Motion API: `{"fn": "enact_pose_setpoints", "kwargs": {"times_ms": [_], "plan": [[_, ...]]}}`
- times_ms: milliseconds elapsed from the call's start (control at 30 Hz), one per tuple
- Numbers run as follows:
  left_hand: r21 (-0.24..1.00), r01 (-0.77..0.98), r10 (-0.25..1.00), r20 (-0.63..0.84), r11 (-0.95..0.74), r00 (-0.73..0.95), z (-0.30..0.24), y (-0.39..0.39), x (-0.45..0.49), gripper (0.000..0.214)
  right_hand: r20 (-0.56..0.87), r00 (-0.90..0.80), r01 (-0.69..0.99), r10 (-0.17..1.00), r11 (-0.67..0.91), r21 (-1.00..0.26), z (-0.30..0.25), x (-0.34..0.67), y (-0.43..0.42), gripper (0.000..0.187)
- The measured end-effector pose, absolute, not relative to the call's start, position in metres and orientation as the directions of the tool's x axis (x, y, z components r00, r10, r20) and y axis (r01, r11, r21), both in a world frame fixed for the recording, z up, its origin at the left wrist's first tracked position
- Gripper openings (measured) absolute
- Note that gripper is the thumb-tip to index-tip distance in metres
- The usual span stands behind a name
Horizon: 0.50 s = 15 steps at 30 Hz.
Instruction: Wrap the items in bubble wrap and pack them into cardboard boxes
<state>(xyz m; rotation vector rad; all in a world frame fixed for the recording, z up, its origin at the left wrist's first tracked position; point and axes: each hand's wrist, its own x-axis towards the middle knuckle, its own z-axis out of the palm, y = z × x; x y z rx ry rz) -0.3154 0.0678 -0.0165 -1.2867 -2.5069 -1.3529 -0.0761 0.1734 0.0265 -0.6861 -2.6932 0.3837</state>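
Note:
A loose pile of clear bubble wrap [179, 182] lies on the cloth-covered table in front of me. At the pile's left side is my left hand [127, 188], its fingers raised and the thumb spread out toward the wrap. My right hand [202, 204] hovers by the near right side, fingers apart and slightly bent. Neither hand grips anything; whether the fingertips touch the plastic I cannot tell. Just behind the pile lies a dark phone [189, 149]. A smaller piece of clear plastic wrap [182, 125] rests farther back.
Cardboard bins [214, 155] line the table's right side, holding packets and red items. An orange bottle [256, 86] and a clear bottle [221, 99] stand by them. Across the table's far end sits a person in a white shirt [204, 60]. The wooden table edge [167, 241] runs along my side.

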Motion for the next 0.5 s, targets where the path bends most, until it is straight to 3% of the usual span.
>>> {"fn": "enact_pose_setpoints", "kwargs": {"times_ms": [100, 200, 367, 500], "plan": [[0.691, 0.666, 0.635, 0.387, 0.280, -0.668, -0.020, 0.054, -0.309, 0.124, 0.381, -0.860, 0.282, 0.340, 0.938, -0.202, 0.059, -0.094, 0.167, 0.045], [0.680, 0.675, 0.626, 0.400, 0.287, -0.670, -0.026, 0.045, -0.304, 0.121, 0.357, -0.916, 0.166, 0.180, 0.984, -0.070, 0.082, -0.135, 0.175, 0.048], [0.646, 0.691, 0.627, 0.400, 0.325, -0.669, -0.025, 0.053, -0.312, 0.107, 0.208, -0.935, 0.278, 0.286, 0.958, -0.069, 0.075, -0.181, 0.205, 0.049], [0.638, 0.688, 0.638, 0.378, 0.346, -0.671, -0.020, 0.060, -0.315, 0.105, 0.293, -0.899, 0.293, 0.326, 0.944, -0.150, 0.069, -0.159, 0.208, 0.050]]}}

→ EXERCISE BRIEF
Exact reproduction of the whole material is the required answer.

→ TASK OUTPUT
Motion API: `{"fn": "enact_pose_setpoints", "kwargs": {"times_ms": [_], "plan": [[_, ...]]}}`
- times_ms: milliseconds elapsed from the call's start (control at 30 Hz), one per tuple
- Numbers run as follows:
  left_hand: r21 (-0.24..1.00), r01 (-0.77..0.98), r10 (-0.25..1.00), r20 (-0.63..0.84), r11 (-0.95..0.74), r00 (-0.73..0.95), z (-0.30..0.24), y (-0.39..0.39), x (-0.45..0.49), gripper (0.000..0.214)
  right_hand: r20 (-0.56..0.87), r00 (-0.90..0.80), r01 (-0.69..0.99), r10 (-0.17..1.00), r11 (-0.67..0.91), r21 (-1.00..0.26), z (-0.30..0.25), x (-0.34..0.67), y (-0.43..0.42), gripper (0.000..0.187)
- The measured end-effector pose, absolute, not relative to the call's start, position in metres and orientation as the directions of the tool's x axis (x, y, z components r00, r10, r20) and y axis (r01, r11, r21), both in a world frame fixed for the recording, z up, its origin at the left wrist's first tracked position
- Gripper openings (measured) absolute
- Note that gripper is the thumb-tip to index-tip distance in metres
- The usual span stands behind a name
Horizon: 0.50 s = 15 steps at 30 Hz.
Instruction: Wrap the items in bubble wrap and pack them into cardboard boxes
<state>(xyz m; rotation vector rad; all in a world frame fixed for the recording, z up, its origin at the left wrist's first tracked position; point and axes: each hand's wrist, its own x-axis towards the middle knuckle, its own z-axis out of the palm, y = z × x; x y z rx ry rz) -0.3154 0.0678 -0.0165 -1.2867 -2.5069 -1.3529 -0.0761 0.1734 0.0265 -0.6861 -2.6932 0.3837</state>
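Note:
A loose pile of clear bubble wrap [179, 182] lies on the cloth-covered table in front of me. At the pile's left side is my left hand [127, 188], its fingers raised and the thumb spread out toward the wrap. My right hand [202, 204] hovers by the near right side, fingers apart and slightly bent. Neither hand grips anything; whether the fingertips touch the plastic I cannot tell. Just behind the pile lies a dark phone [189, 149]. A smaller piece of clear plastic wrap [182, 125] rests farther back.
Cardboard bins [214, 155] line the table's right side, holding packets and red items. An orange bottle [256, 86] and a clear bottle [221, 99] stand by them. Across the table's far end sits a person in a white shirt [204, 60]. The wooden table edge [167, 241] runs along my side.
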
Motion for the next 0.5 s, targets where the path bends most, until it is straight to 3% of the usual span.
>>> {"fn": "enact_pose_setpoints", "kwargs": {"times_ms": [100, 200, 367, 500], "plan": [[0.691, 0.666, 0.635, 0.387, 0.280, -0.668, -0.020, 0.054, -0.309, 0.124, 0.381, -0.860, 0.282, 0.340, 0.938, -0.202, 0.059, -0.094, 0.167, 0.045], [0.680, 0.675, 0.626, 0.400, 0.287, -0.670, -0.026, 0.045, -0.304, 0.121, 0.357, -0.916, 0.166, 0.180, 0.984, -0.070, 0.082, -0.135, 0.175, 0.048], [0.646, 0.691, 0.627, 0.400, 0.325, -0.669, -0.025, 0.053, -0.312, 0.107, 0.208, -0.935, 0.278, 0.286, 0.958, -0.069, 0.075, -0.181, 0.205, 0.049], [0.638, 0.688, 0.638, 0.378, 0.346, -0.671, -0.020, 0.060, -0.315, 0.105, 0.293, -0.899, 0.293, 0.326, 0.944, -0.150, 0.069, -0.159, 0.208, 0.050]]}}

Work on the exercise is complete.